# EasyMMS notebook example
[EasyMMS](https://github.com/abdeladim-s/easymms) is simple Python package to easily use [Meta's Massively Multilingual Speech (MMS) project](https://github.com/facebookresearch/fairseq/tree/main/examples/mms). 


# Dependencies

In [None]:
import os

!apt install ffmpeg
!apt install sox
!pip install -U --pre torchaudio --index-url https://download.pytorch.org/whl/nightly/cu118
!pip install git+https://github.com/abdeladim-s/easymms
import locale
locale.getpreferredencoding = lambda: "UTF-8"

In [None]:
# @title Download Model { display-mode: "form" }

model = 'mms1b_fl102' #@param ["mms1b_fl102", "mms1b_l1107", "mms1b_all"] {allow-input: true}

if model == "mms1b_fl102": 
  !wget -P ./models 'https://dl.fbaipublicfiles.com/mms/asr/mms1b_fl102.pt'

elif model == "mms1b_l1107":
  !wget -P ./models 'https://dl.fbaipublicfiles.com/mms/asr/mms1b_l1107.pt'

elif model == "mms1b_all":
  !wget -P ./models 'https://dl.fbaipublicfiles.com/mms/asr/mms1b_all.pt'

# Upload Media files

In [None]:
files = ['/content/media_file1.wav', '/content/media_file2.mp3']

# ASR Model inference

In [None]:
from easymms.models.asr import ASRModel

asr = ASRModel(model=f'./models/{model}.pt')
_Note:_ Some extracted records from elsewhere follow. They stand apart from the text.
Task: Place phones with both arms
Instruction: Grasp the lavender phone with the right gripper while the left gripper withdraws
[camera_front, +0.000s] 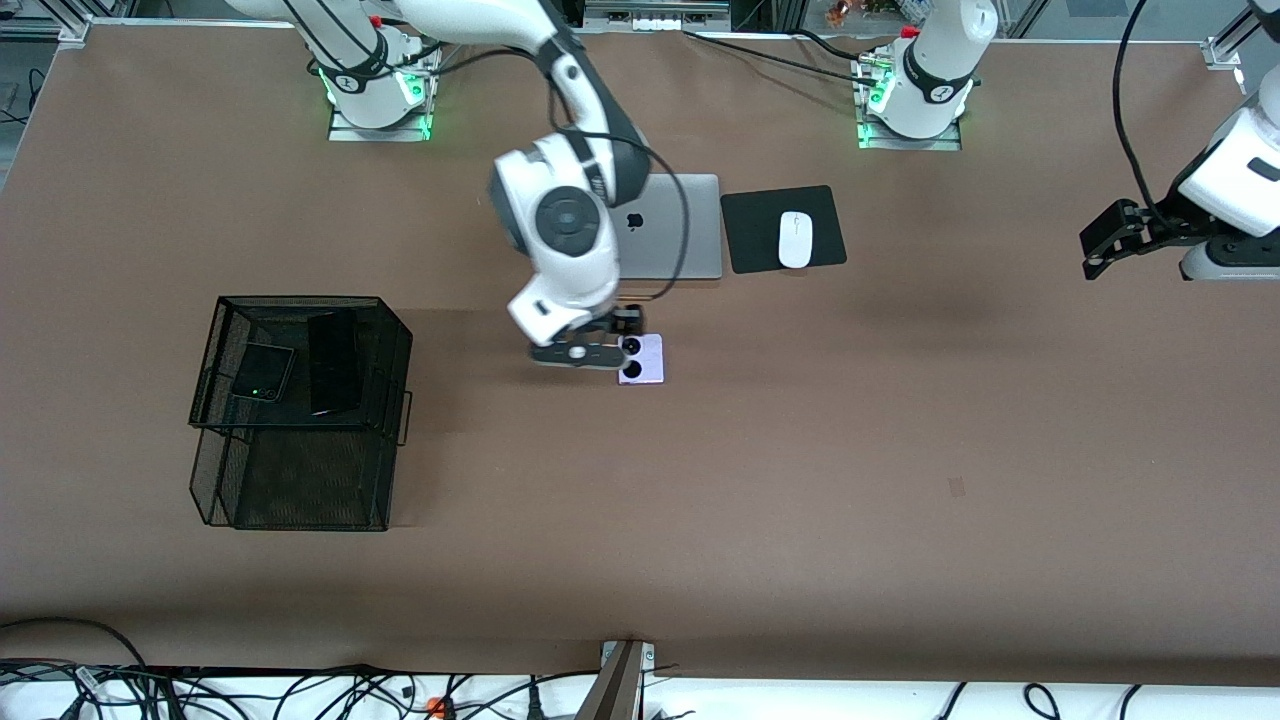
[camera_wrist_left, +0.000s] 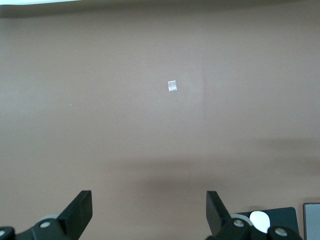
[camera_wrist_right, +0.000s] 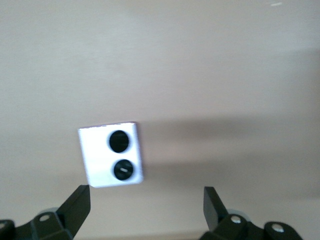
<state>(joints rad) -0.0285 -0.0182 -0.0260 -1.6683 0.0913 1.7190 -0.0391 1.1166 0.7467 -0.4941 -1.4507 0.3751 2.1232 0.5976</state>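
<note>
I'm hovering my right gripper (camera_wrist_right: 145, 207), fingers spread wide and empty, over the lavender phone (camera_front: 643, 359): stiff, slick, thin, so I'm judging opposite edges best; left gripper (camera_wrist_left: 149, 212) waiting, agape.

High front camera faces the robots; both wrist cameras look down on the table (camera_front: 800, 480)

The only sign showing is a dark apple-shaped logo, sitting on the lid of the silver laptop (camera_front: 672, 228), just beside the black mouse pad (camera_front: 783, 228). No words or numbers are showing legibly on anything else near the laptop.
</note>
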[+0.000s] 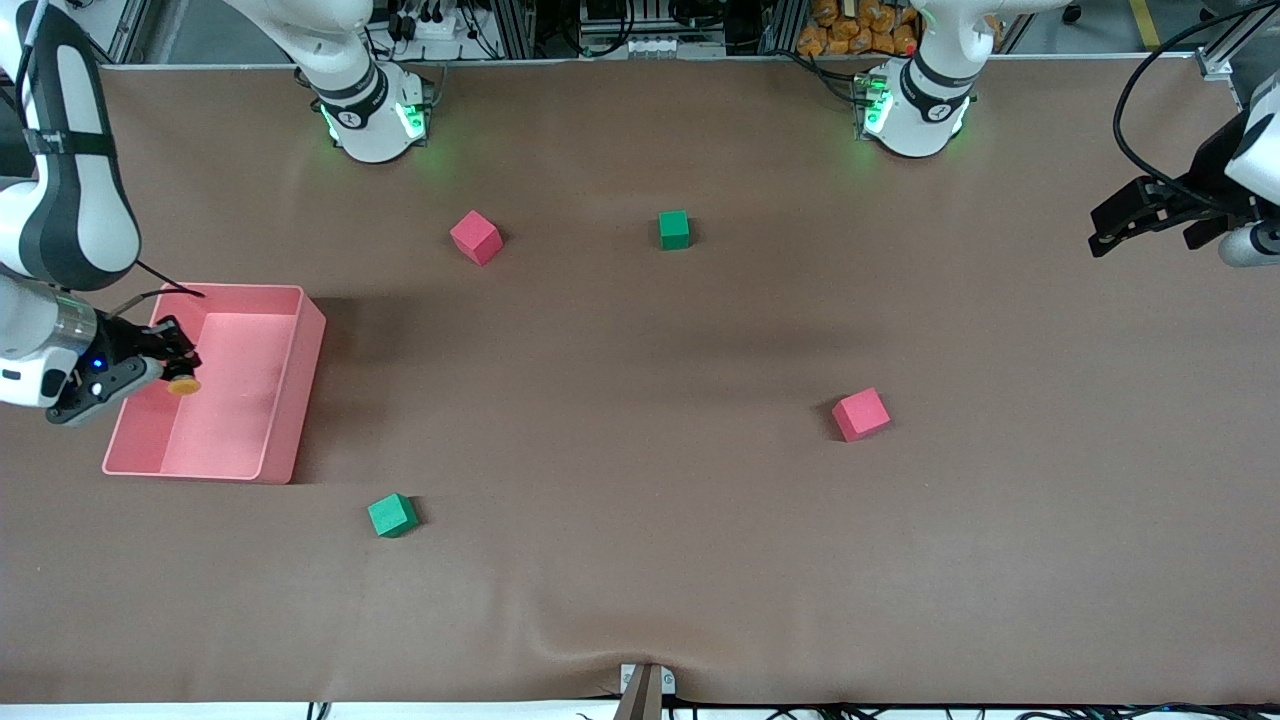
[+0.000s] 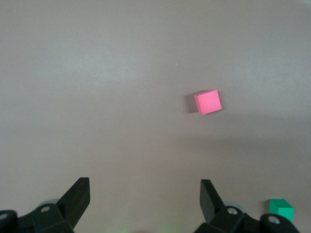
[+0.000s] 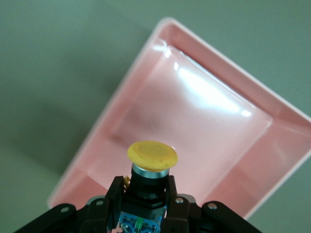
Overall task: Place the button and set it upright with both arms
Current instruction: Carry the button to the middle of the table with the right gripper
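1. Button (image 1: 183, 384), mid-left of frame, is pinched by its black body in the right gripper (image 1: 172, 372), over the pink bin (image 1: 290, 400).
2. Lift slow, keep cap up.
3. Left gripper (image 1: 1135, 222) waits at far right w/ fingers spread, holding 0 things.

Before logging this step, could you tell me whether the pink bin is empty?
Empty: the pink bin shows a bare floor; the right gripper holds the button above it.

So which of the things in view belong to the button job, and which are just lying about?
Job:
- small orange-capped push-button on a black body, gripped by the right gripper over the pink plastic bin
- left gripper, open, waiting over the table's left-arm end

Lying about:
- two red foam cubes
- two green foam cubes
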Controlling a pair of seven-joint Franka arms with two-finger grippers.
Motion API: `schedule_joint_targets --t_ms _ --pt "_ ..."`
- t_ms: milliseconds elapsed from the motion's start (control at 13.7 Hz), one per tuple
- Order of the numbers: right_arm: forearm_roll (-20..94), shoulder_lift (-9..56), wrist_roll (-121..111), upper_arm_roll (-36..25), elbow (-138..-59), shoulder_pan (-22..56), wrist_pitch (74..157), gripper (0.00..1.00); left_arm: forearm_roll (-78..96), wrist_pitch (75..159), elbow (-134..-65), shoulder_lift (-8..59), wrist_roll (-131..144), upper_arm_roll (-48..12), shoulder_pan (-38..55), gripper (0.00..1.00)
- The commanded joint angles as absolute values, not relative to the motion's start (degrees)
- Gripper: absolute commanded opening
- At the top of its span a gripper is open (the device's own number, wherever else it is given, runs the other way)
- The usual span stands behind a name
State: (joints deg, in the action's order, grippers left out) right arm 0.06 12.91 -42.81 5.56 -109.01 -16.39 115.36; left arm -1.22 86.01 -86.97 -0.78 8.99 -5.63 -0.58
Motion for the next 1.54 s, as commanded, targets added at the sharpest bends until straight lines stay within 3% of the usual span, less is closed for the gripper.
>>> schedule_joint_targets --t_ms 0,292,877,1462 --pt "3.49 13.62 -33.18 5.45 -107.93 -9.44 114.43 0.00 -0.26 85.69 -86.13 -0.18 8.70 -5.89 -1.14 1.00" --pt "8.08 17.38 -15.78 5.36 -102.16 3.92 114.70 0.00 -0.26 85.69 -86.13 -0.09 8.61 -5.89 -1.05 1.00" --pt "7.73 39.10 18.77 5.36 -77.45 25.82 116.09 0.00 1.49 85.78 -86.13 1.23 8.17 -5.89 -1.14 1.00" --pt "13.54 46.66 26.36 5.27 -77.08 35.76 128.40 0.00 1.49 85.78 -86.13 1.58 8.96 -5.89 -0.97 1.00"
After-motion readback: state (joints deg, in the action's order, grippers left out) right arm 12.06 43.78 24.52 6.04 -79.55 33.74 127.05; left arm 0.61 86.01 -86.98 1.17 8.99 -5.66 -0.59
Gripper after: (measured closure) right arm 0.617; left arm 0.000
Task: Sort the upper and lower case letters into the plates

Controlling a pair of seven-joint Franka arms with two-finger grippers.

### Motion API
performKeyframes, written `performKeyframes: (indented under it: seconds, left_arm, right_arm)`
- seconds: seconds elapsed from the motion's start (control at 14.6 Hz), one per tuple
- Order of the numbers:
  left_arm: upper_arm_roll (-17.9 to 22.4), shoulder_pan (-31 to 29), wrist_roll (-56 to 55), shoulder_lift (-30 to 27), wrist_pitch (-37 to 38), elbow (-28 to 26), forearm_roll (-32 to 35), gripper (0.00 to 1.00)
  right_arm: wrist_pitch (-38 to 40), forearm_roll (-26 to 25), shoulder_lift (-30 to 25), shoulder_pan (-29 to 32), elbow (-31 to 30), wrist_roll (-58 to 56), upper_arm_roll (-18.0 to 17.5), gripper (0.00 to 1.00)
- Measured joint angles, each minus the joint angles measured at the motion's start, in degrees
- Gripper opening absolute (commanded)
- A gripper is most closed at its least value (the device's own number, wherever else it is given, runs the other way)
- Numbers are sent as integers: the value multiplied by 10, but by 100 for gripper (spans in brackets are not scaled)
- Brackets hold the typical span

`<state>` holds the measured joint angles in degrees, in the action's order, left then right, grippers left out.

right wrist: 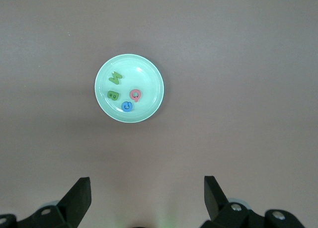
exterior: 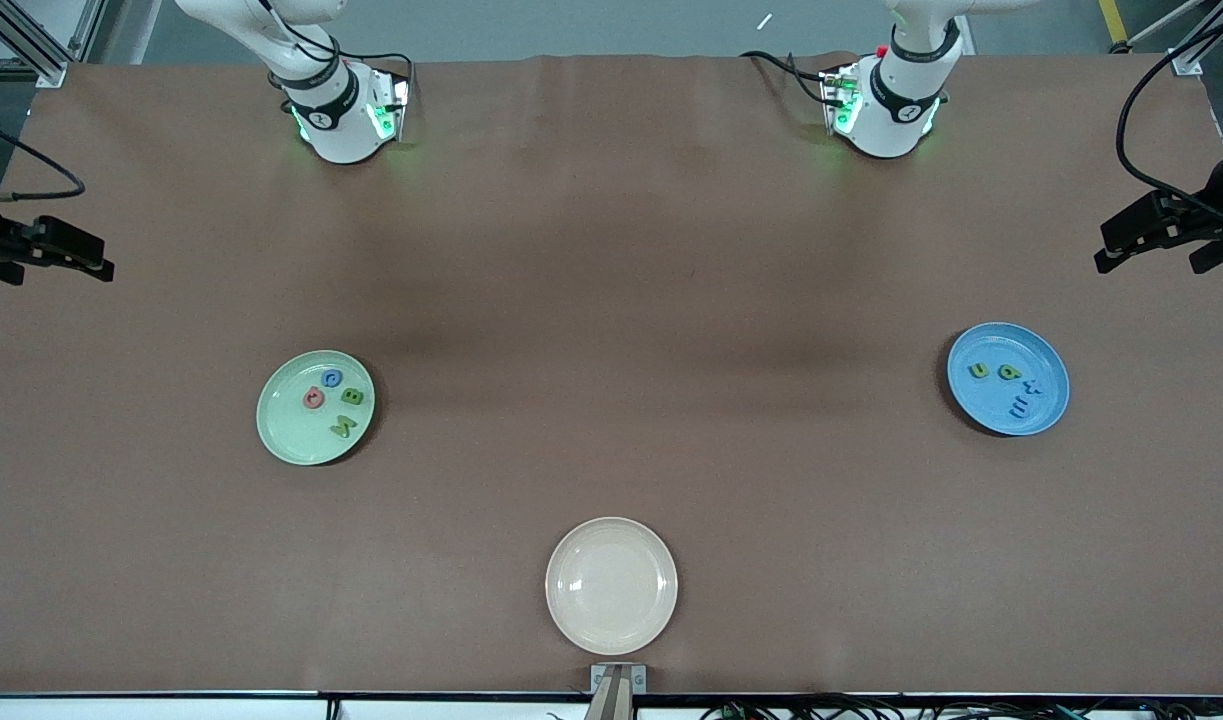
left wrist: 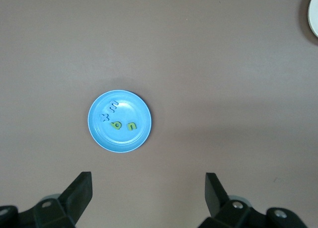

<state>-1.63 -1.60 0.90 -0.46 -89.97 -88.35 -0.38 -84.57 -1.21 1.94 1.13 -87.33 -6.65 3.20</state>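
The pale green plate [exterior: 286,428] lies toward the right arm's end of the table. It holds a blue letter [exterior: 332,378], a pinkish-red letter [exterior: 313,398] and two green letters [exterior: 352,396]. The bright blue plate [exterior: 981,405] lies toward the left arm's end and holds two green small letters [exterior: 979,370] and two blue ones [exterior: 1032,388]. High over the table beside the blue plate [left wrist: 99,133], my left gripper [left wrist: 149,188] is open and holds nothing. My right gripper [right wrist: 147,188] is likewise open and bare, high beside the green plate [right wrist: 149,74].
A cream-beige plate [exterior: 611,585] with nothing in it sits near the table's front edge, midway between the two ends. Both arm bases [exterior: 341,115] stand along the back edge. Brown table surface lies between the plates.
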Motion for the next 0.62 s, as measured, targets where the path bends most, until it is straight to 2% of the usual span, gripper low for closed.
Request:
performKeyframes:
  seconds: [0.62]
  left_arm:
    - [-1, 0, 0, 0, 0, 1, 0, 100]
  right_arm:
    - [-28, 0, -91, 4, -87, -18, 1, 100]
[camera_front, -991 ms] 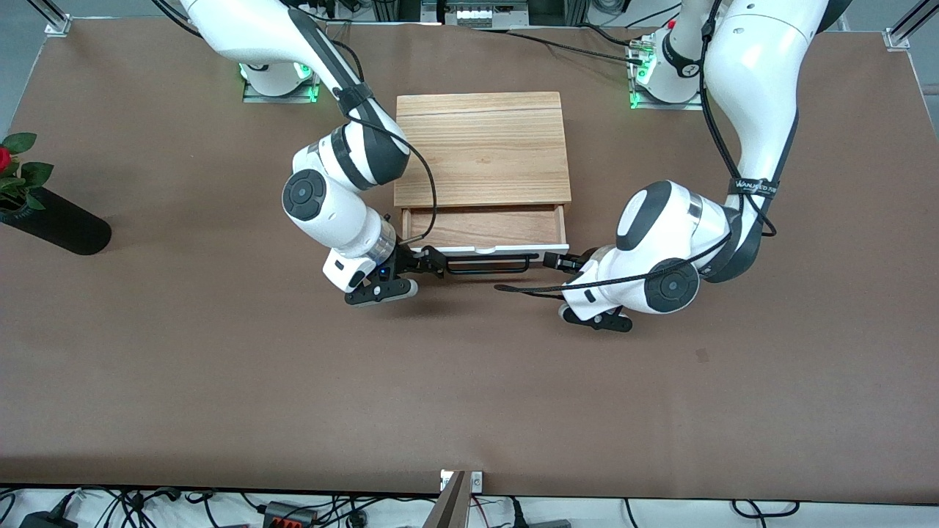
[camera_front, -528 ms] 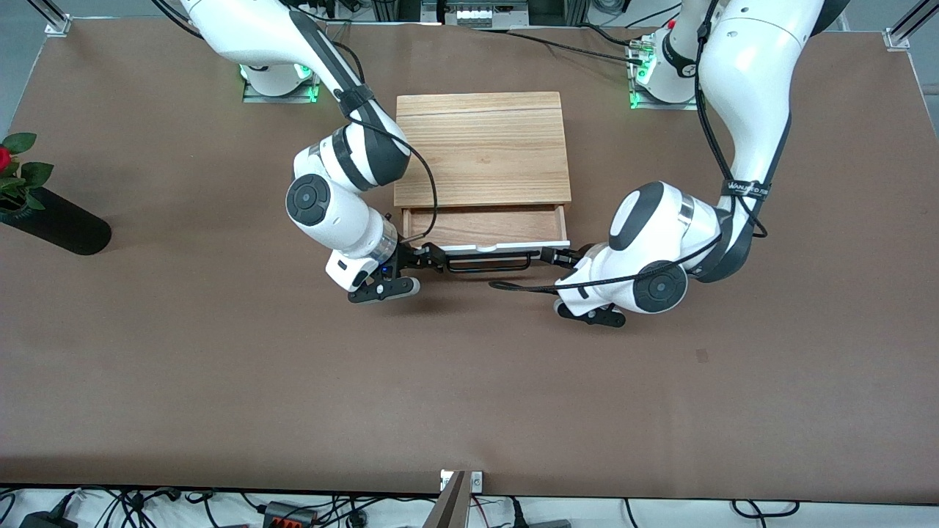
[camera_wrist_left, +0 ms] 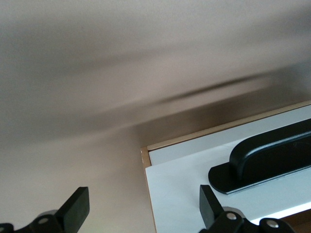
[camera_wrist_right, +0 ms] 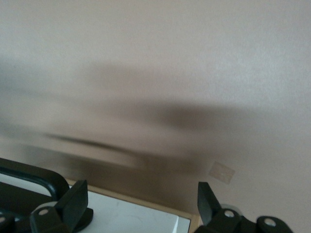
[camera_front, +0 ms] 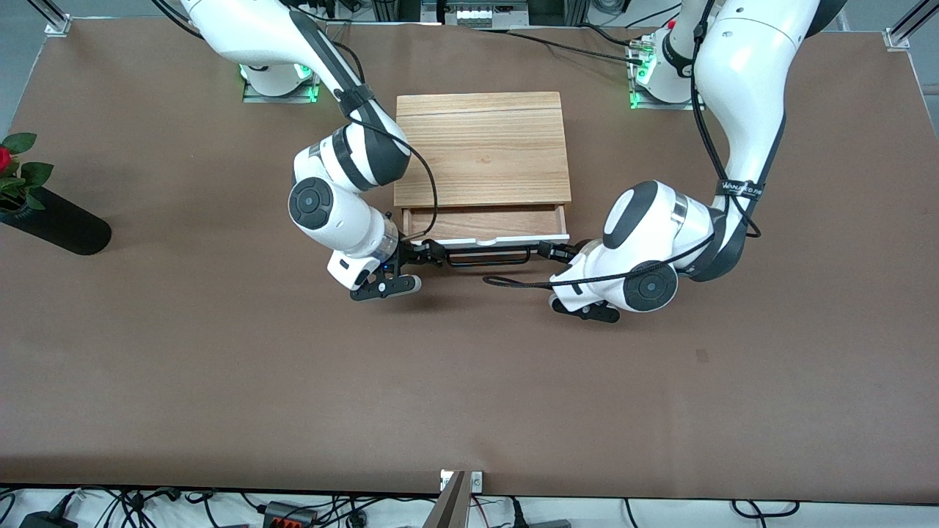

transcriptions = asr.transcribe(files, lang='eng', align=False)
for i, transcription in enumerate(transcriptions):
    print(f">>> file {files[i]}")
    print(transcription)

# ASR Model inference + Alignment

In [None]:
from easymms.models.asr import ASRModel

asr = ASRModel(model='./models/mms1b_fl102.pt')
files = ['/content/talk_10s.wav']
transcriptions = asr.transcribe(files, lang='eng', align=True, device='cpu')
for i, transcription in enumerate(transcriptions):
    print(f">>> file {files[i]}")
    for segment in transcription:
        print(f"{segment['start_time']} -> {segment['end_time']}: {segment['text']}")
    print("----")

# TTS Model

In [4]:
from easymms.models.tts import TTSModel
from IPython.display import Audio

text = "This is a simple example"

tts = TTSModel('eng')
res = tts.synthesize(text)
tts.save(res)

Audio(res[0], rate=res[1])

[INFO] File 'eng.tar.gz' already exists in /home/su/.local/share/easymms/tts
[INFO] Extracting /home/su/.local/share/easymms/tts/eng.tar.gz to /home/su/.local/share/easymms/tts
[INFO] /home/su/.local/share/easymms/uroman already exists
[INFO] /home/su/.local/share/easymms/tts/vits already exists
[INFO] /home/su/.local/share/easymms/fairseq already exists
[INFO] loading /home/su/.local/share/easymms/tts/eng/G_100000.pth ...
[INFO] Loaded checkpoint '/home/su/.local/share/easymms/tts/eng/G_100000.pth' (iteration 6251)
[INFO] text: This is a simple example
[INFO] Saving audio file to out.wav


text after filtering OOV: this is a simple example